# [ACTIVITY]
The data below should be duplicated in full, unchanged.

# [GIVEN MATERIAL]
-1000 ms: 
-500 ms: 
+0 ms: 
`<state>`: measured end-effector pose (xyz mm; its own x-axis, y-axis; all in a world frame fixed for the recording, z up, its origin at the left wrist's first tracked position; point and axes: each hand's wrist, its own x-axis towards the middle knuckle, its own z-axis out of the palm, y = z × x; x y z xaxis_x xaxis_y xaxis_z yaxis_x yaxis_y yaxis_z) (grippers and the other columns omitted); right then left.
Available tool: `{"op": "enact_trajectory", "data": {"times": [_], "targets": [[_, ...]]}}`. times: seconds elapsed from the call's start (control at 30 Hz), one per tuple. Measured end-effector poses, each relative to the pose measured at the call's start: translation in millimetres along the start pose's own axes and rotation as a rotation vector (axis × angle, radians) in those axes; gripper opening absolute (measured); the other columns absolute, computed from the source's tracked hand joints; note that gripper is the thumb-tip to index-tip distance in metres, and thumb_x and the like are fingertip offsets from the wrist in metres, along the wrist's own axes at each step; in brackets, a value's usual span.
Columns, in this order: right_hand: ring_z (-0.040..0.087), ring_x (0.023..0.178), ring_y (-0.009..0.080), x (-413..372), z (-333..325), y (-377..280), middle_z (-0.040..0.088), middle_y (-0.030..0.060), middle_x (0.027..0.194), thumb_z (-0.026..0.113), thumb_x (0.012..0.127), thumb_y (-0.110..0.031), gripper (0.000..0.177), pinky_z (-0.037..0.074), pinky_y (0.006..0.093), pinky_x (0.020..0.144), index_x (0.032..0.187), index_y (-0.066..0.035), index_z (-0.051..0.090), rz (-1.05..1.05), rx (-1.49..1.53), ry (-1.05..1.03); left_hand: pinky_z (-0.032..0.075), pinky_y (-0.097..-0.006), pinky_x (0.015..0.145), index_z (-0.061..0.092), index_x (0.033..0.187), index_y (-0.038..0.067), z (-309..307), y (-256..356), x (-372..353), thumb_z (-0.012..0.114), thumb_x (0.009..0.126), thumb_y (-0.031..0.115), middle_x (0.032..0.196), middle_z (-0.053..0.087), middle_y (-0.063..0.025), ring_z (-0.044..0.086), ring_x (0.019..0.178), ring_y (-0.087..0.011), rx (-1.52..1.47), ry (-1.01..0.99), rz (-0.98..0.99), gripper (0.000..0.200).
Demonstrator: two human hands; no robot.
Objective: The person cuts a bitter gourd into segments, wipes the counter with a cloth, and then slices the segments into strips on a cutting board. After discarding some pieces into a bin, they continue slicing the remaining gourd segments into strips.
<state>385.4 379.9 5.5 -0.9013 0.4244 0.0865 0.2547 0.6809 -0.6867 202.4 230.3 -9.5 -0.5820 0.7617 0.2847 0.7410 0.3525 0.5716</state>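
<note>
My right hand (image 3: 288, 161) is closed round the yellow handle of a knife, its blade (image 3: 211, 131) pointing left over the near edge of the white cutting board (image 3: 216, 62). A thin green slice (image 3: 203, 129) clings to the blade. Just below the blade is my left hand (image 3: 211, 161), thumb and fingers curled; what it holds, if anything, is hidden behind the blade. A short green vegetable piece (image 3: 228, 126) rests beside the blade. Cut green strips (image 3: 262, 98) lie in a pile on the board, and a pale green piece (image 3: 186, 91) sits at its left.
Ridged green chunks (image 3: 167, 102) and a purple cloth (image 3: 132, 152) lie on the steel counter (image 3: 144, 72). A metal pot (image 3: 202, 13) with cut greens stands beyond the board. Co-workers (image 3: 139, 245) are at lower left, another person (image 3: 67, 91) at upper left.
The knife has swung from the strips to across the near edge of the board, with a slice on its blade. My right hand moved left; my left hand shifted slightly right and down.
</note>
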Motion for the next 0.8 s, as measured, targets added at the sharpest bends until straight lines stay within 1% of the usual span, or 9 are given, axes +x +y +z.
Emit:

# [EXERCISE ANSWER]
-1000 ms: 
-500 ms: 
+0 ms: 
`<state>`: measured end-effector pose (xyz mm; its own x-axis, y-axis; all in a world frame fixed for the recording, z up, its origin at the left wrist's first tracked position; point and axes: each hand's wrist, its own x-axis towards the middle knuckle, its own z-axis out of the palm, y = z × x; x y z xaxis_x xaxis_y xaxis_z yaxis_x yaxis_y yaxis_z) (grippers and the other columns omitted); right then left.
Available tool: `{"op": "enact_trajectory", "data": {"times": [_], "targets": [[_, ...]]}}`. times: seconds elapsed from the call's start (control at 30 Hz), one per tuple. Measured end-effector poses, each relative to the pose measured at the call's start: translation in millimetres along the start pose's own axes and rotation as a rotation vector (axis × angle, radians) in those axes; gripper opening absolute (measured); the other columns absolute, computed from the source's tracked hand joints; note that gripper is the thumb-tip to index-tip distance in metres, and thumb_x and the like are fingertip offsets from the wrist in metres, along the wrist's own axes at each step; in brackets, a value's usual span.
Columns, in this order: right_hand: ring_z (-0.040..0.087), ring_x (0.023..0.178), ring_y (-0.009..0.080), x (-413..372), z (-333..325), y (-377..280), middle_z (-0.040..0.088), middle_y (-0.030..0.060), middle_x (0.027..0.194), thumb_z (-0.026..0.113), thumb_x (0.012..0.127), thumb_y (-0.110..0.031), gripper (0.000..0.177), pinky_z (-0.037..0.074), pinky_y (0.006..0.093), pinky_x (0.020..0.144), index_x (0.032..0.187), index_y (-0.066..0.035), index_z (-0.051..0.090), rz (-1.05..1.05), rx (-1.49..1.53), ry (-1.05..1.03); left_hand: pinky_z (-0.032..0.075), pinky_y (-0.097..-0.006), pinky_x (0.015..0.145), index_z (-0.061..0.092), index_x (0.033..0.187), index_y (-0.038..0.067), z (-309..307), y (-256..356), x (-372..353), thumb_z (-0.012..0.114), thumb_x (0.009..0.126), thumb_y (-0.031..0.115), middle_x (0.032..0.196), middle_z (-0.053..0.087), middle_y (-0.063..0.025), ring_z (-0.044..0.086), ring_x (0.019..0.178), ring_y (-0.087..0.011), rx (-1.52..1.47), ry (-1.01..0.99), rz (-0.98..0.99), gripper (0.000..0.200).
Demonstrator: two human hands; no robot.
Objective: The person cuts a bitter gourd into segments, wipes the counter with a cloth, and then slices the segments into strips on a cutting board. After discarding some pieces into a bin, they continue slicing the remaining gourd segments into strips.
<state>385.4 379.9 5.5 -0.9013 0.4244 0.0865 0.2547 0.6809 -0.6867 202.4 230.3 -9.5 -0.5820 0.7617 0.2847 0.7410 0.3525 0.5716</state>
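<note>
My right hand (image 3: 288, 161) is closed round the yellow handle of a knife, its blade (image 3: 211, 131) pointing left over the near edge of the white cutting board (image 3: 216, 62). A thin green slice (image 3: 203, 129) clings to the blade. Just below the blade is my left hand (image 3: 211, 161), thumb and fingers curled; what it holds, if anything, is hidden behind the blade. A short green vegetable piece (image 3: 228, 126) rests beside the blade. Cut green strips (image 3: 262, 98) lie in a pile on the board, and a pale green piece (image 3: 186, 91) sits at its left.
Ridged green chunks (image 3: 167, 102) and a purple cloth (image 3: 132, 152) lie on the steel counter (image 3: 144, 72). A metal pot (image 3: 202, 13) with cut greens stands beyond the board. Co-workers (image 3: 139, 245) are at lower left, another person (image 3: 67, 91) at upper left.
The knife has swung from the strips to across the near edge of the board, with a slice on its blade. My right hand moved left; my left hand shifted slightly right and down.
</note>
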Motion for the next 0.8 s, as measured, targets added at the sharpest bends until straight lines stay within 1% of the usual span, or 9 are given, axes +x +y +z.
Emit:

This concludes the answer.